7 Replies to “Whynachten

  1. Liebe Franca, welch furioser Auftakt, welch herrliches und unerwartetes Geschenk an diesem besonderen Tag! Was soll man da noch anderes sagen als danke!

  2. „Gott ist in Jesus Christus Mensch geworden. Darauf kommt es an.“
    Liebe Franca, in den vergangenen Jahren bin ich auf viele Leute gestoßen, die auf der Suche nach DER ursprünglichen Wahrheit unter dem dicken Kultur-Torf sind. Das ist aber im gut geschnürten Gefüge der Kirchen und Gemeinschaften alles nur nicht einfach. Daher freue ich mich sehr, dass ihr mit diesem Blog einen sehr mutigen Schritt macht und damit nicht zuletzt andere ermutigt. Danke für diesen Beitrag.
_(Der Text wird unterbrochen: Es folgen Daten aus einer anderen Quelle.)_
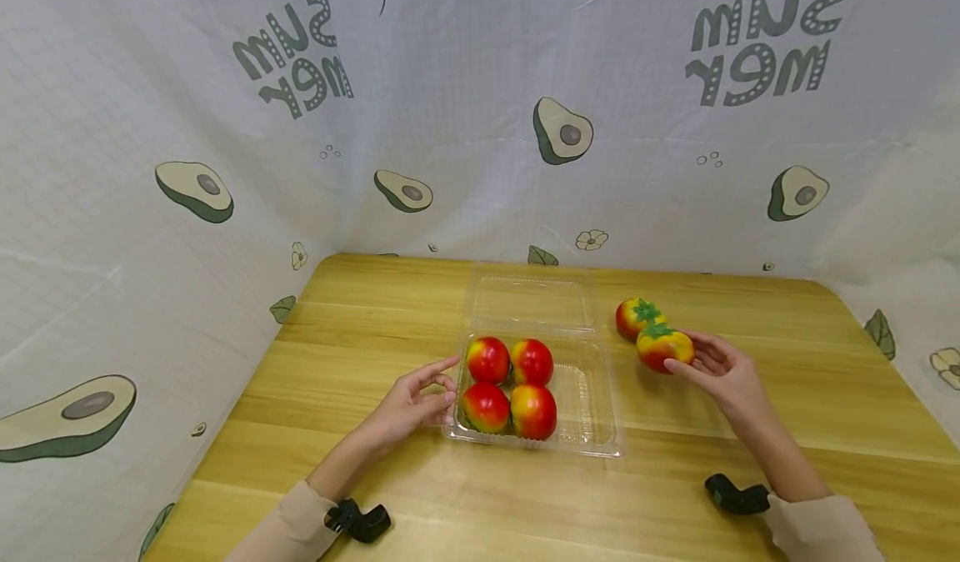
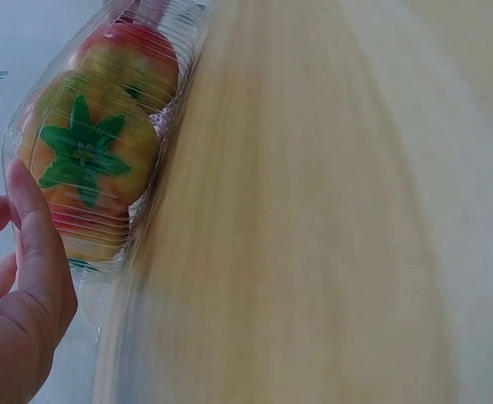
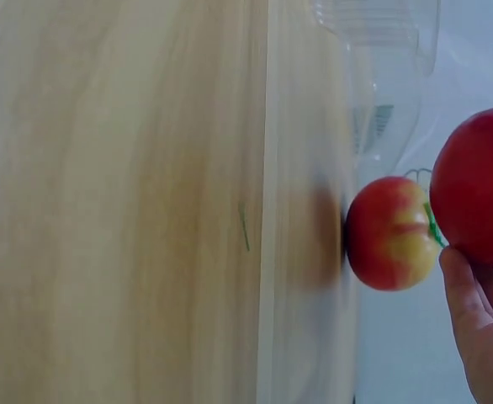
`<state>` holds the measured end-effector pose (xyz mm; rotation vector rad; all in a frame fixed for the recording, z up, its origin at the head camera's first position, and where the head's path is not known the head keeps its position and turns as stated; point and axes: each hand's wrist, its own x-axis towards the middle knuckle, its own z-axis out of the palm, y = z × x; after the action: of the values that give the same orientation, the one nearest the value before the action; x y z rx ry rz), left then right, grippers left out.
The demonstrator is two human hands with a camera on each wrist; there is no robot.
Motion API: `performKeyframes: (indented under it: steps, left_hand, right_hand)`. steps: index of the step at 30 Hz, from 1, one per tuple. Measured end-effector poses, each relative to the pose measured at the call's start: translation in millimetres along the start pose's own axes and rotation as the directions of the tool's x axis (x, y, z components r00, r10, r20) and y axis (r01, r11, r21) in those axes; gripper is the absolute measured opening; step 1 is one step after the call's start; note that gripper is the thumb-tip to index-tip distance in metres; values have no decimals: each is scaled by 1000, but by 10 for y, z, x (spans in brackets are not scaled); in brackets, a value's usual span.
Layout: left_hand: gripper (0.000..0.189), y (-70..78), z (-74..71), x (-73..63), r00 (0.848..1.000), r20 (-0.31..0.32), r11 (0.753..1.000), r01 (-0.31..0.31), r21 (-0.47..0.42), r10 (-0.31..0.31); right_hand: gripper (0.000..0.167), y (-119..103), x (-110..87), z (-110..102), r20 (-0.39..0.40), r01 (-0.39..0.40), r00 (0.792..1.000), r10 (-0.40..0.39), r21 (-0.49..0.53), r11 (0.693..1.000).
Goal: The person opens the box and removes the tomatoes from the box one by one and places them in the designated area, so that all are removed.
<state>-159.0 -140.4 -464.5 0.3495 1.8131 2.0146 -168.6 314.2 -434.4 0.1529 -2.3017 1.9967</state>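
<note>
A clear plastic clamshell box (image 1: pixel 588 408) lies open on the table, with red-and-yellow tomatoes (image 1: pixel 533 412) in two rows in its left part. My left hand (image 1: pixel 416 403) is at the box's left side, fingers loosely bent. In the left wrist view a fingertip (image 2: pixel 26 181) rests against the clear wall, beside a tomato (image 2: pixel 87 156) with a green star-shaped calyx. My right hand (image 1: pixel 723 374) holds another tomato (image 1: pixel 664 350) between thumb and fingers, right of the box. Just behind it sits a further tomato (image 1: pixel 632 318) on the table, partly covered by the held one.
The box's clear lid (image 1: pixel 534 302) is folded back, away from me. The wooden table (image 1: pixel 360 320) meets a white curtain (image 1: pixel 465 70) printed with avocados at its back and sides. Black wrist mounts (image 1: pixel 738 495) sit at both sleeves.
</note>
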Motion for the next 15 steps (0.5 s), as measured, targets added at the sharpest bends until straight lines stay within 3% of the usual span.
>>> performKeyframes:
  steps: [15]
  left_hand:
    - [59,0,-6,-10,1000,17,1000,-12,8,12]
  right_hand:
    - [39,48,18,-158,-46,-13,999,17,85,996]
    1. Lieber Sascha, danke für dein feedback!
      Wir dürfen natürlich nicht so tun als könnte die „ursprüngliche Wahrheit“ von ihrer kulturellen / gemeinschaftlichen / kirchlichen Vermittlung abgekoppelt werden. Alle Glaubenssätze – auch die grundlegendsten – sind Interpretationen von Geschichte und durchlaufen diverse Vermittlungsinstanzen. In dieser konkreten Frage sollten die Dinge aber mal wieder in die richtige Perspektive gerückt werden. Zum Glück passiert das in vielen theologischen Entwürfen zu diesem Thema bereits.

  3. Mensch Franca, das sind ja festliche Neuigkeiten zwischen den Jahren! Den Jungfrauen-Ehrenkodex hab ich zwar auch am Rande meiner letzten Predigt gestreift…aber ich hab nach deinem Essay große Lust den nächstes Jahr auszubauen…das verkraften die Rieselfelder 🙂 der nächste 8. Dezember kommt bestimmt!